Task brief -> Give the data again exactly as it appears, excluding any pictures.

Data section ->
########################################

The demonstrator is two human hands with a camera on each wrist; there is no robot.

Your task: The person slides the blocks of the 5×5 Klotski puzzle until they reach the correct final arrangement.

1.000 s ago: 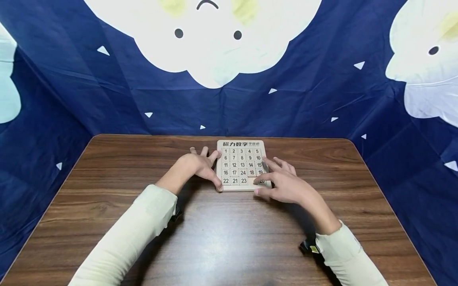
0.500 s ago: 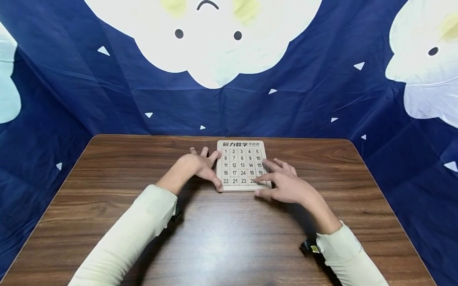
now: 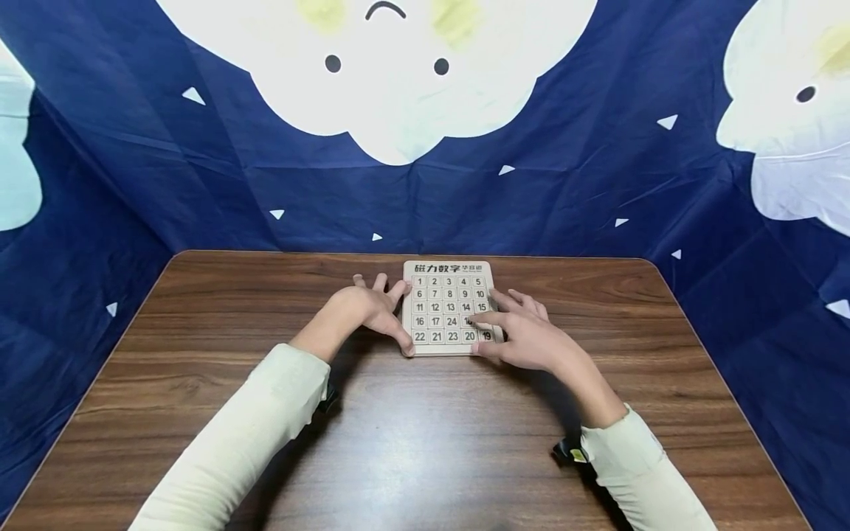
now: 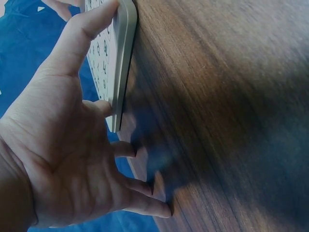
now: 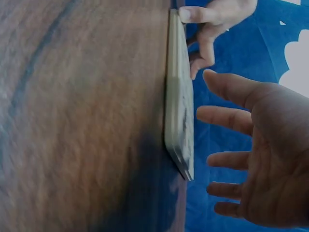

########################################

Response box ->
The demonstrator is two human hands with a camera on each wrist; there is no robot.

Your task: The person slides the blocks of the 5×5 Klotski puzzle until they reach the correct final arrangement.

1.000 s ago: 
0.500 s ago: 
now: 
now: 
now: 

The exercise ends with this answer.